**Task to complete:**
Only certain lines below are wanted: those starting at the line containing "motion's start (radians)" and ending at the line containing "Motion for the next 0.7", both included, each retyped exactly.

**Records provided:**
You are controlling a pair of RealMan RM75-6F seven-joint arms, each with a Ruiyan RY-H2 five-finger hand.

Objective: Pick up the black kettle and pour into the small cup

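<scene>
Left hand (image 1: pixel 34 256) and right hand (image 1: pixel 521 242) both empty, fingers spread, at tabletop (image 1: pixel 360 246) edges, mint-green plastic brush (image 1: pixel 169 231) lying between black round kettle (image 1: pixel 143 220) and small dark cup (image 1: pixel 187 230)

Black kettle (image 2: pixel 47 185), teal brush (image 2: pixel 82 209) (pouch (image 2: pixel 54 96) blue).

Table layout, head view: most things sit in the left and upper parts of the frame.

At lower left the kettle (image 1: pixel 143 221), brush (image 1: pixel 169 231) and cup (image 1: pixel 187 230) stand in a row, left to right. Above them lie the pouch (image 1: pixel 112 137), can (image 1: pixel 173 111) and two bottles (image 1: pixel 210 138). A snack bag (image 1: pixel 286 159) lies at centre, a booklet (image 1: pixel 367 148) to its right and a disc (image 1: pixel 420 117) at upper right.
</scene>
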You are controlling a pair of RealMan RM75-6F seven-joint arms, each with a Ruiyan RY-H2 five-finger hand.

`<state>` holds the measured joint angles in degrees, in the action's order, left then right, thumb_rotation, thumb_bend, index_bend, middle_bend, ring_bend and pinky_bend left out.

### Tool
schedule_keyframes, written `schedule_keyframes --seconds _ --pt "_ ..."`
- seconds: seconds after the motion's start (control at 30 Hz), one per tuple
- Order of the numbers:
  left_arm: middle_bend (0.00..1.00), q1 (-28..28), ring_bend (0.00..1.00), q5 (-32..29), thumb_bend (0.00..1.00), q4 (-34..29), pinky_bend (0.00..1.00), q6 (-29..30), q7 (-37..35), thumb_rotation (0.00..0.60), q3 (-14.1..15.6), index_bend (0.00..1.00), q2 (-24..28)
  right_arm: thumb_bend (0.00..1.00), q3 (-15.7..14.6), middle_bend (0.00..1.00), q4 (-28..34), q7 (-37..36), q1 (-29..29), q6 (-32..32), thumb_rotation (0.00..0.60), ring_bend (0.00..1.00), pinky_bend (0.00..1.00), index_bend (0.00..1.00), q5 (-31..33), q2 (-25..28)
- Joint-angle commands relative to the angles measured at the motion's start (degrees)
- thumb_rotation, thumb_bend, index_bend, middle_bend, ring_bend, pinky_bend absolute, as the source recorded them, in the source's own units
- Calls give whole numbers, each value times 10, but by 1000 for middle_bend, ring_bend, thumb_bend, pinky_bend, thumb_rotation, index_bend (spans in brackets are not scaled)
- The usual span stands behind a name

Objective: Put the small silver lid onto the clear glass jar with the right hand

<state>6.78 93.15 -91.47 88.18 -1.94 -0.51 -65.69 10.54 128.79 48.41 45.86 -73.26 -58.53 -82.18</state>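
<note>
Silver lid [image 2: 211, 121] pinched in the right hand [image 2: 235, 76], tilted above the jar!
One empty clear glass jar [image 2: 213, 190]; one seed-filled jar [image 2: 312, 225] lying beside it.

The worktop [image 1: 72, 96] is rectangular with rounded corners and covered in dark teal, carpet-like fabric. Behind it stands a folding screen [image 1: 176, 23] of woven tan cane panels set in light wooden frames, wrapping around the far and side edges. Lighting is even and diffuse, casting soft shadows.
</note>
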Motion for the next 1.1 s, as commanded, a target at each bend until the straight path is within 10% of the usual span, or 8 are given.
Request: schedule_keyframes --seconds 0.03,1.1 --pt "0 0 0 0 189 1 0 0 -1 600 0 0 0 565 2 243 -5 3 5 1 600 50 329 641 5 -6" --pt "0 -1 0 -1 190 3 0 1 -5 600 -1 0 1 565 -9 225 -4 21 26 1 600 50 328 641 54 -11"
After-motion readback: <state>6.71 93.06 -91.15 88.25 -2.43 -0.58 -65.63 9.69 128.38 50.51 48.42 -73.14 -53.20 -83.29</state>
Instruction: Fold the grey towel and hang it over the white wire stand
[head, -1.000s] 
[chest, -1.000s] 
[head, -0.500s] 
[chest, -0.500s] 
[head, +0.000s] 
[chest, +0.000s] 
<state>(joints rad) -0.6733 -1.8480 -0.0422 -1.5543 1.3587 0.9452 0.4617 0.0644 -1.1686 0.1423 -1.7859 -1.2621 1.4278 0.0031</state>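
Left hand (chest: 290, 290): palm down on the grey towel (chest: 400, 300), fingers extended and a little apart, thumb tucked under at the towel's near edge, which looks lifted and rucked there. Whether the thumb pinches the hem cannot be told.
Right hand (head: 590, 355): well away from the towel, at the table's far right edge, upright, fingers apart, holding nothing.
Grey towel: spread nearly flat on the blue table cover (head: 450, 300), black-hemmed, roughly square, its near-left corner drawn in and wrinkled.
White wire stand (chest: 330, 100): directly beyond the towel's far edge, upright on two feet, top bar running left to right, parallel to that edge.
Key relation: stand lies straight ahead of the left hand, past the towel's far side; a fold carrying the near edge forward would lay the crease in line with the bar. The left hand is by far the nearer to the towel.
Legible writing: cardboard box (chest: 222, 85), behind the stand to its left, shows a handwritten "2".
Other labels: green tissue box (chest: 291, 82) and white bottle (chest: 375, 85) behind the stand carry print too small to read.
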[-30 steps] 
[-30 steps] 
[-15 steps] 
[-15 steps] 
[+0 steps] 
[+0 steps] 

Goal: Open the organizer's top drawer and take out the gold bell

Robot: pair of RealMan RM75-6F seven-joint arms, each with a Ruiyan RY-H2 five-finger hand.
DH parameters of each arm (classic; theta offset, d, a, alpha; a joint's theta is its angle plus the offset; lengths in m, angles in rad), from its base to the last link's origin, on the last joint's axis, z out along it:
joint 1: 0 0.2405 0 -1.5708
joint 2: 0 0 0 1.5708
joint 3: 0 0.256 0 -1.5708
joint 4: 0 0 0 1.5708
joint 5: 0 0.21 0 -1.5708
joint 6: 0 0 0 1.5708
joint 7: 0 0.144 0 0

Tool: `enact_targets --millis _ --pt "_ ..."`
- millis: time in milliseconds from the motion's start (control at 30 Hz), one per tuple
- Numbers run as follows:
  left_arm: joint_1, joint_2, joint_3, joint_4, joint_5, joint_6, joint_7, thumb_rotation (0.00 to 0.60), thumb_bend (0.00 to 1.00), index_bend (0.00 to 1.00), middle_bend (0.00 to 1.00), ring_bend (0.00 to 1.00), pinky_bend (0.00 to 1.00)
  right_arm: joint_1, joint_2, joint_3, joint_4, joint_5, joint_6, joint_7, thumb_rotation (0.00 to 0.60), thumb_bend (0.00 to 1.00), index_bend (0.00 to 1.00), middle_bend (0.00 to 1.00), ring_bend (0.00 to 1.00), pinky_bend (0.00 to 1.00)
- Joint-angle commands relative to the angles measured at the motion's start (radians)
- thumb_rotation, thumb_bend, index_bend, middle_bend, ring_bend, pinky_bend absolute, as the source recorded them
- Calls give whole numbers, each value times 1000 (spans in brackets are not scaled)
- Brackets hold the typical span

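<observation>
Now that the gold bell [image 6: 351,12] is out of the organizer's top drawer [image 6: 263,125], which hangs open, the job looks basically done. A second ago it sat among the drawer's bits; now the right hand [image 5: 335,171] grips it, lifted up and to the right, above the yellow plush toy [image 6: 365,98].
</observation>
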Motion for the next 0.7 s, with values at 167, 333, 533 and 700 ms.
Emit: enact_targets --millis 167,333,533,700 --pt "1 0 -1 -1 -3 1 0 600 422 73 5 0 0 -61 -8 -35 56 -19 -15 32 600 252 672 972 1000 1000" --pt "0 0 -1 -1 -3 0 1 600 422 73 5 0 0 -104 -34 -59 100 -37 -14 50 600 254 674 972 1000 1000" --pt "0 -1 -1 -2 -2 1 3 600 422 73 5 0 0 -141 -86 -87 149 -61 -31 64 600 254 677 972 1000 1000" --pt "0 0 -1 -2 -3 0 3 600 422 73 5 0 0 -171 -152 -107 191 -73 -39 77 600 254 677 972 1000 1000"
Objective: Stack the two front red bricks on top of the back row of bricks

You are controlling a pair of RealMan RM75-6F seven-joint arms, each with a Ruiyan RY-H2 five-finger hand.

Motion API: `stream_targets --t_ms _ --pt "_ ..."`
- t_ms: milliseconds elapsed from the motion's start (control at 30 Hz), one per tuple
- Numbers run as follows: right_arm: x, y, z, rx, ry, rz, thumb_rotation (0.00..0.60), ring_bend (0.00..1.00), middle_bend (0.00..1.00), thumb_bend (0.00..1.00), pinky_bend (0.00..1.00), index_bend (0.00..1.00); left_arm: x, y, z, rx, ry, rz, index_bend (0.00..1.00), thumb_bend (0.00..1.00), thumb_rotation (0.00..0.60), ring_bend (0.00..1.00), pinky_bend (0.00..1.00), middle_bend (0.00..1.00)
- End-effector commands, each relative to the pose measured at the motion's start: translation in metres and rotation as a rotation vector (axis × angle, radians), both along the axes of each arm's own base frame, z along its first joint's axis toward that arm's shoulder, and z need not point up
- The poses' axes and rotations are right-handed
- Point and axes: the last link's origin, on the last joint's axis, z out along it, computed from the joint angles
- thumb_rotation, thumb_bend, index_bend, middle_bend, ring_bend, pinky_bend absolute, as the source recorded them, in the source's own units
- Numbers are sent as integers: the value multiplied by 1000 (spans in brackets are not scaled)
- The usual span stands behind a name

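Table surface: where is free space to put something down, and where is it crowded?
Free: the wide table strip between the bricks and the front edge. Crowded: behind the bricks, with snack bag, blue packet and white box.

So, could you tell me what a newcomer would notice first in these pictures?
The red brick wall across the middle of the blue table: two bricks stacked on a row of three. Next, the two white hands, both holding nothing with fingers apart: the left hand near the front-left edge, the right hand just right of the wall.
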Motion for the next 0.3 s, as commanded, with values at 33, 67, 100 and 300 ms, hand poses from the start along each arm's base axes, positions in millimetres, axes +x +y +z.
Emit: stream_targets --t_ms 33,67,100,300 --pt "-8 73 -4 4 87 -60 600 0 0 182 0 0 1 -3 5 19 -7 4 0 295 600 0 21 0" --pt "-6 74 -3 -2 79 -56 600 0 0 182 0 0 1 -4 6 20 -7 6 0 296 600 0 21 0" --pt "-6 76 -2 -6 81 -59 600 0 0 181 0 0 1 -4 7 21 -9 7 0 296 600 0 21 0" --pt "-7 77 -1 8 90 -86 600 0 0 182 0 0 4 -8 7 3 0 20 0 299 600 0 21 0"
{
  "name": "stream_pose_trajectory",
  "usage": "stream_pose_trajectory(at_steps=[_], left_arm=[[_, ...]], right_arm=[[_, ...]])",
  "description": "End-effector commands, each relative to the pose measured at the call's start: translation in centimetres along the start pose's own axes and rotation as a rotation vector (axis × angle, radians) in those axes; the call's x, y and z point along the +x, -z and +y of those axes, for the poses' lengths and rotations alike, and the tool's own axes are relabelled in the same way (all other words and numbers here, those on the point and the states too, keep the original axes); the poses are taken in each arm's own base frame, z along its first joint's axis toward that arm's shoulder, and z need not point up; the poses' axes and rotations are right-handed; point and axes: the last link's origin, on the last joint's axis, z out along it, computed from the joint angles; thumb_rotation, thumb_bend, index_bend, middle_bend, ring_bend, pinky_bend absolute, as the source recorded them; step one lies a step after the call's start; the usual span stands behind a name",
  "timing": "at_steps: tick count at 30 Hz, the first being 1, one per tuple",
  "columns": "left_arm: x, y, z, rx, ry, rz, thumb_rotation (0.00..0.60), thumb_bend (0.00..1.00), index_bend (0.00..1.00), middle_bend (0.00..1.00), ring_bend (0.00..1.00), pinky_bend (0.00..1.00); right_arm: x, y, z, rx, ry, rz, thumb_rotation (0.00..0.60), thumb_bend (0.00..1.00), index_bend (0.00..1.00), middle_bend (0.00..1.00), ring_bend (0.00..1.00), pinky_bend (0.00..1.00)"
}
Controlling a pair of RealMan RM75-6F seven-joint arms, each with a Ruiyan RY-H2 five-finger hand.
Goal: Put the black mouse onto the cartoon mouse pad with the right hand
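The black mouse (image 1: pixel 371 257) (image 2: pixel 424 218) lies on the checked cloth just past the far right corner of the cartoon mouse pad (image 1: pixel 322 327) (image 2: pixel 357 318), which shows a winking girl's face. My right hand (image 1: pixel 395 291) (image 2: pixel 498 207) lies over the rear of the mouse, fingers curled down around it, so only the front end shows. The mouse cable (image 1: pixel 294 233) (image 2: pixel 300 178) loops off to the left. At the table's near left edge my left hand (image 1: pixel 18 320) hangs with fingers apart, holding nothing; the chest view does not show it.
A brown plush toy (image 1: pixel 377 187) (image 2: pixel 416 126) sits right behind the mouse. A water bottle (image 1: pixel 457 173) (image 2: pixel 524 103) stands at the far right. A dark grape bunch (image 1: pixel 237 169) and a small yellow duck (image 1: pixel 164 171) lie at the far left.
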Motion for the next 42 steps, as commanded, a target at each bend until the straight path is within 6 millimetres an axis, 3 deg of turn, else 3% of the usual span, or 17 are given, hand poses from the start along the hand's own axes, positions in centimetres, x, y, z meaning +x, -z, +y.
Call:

**Written reply:**
- Joint-angle commands relative to the angles measured at the motion's start (radians)
- thumb_rotation, thumb_bend, index_bend, middle_bend, ring_bend, pinky_bend absolute, as the source recorded them
- Calls give whole numbers, each value times 1000 (spans in brackets are not scaled)
- Brackets hold the typical span

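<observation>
Now that the gold bell [image 6: 351,12] is out of the organizer's top drawer [image 6: 263,125], which hangs open, the job looks basically done. A second ago it sat among the drawer's bits; now the right hand [image 5: 335,171] grips it, lifted up and to the right, above the yellow plush toy [image 6: 365,98].
</observation>
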Motion for the next 0.7 s, with values at 167, 333, 533 and 700 ms.

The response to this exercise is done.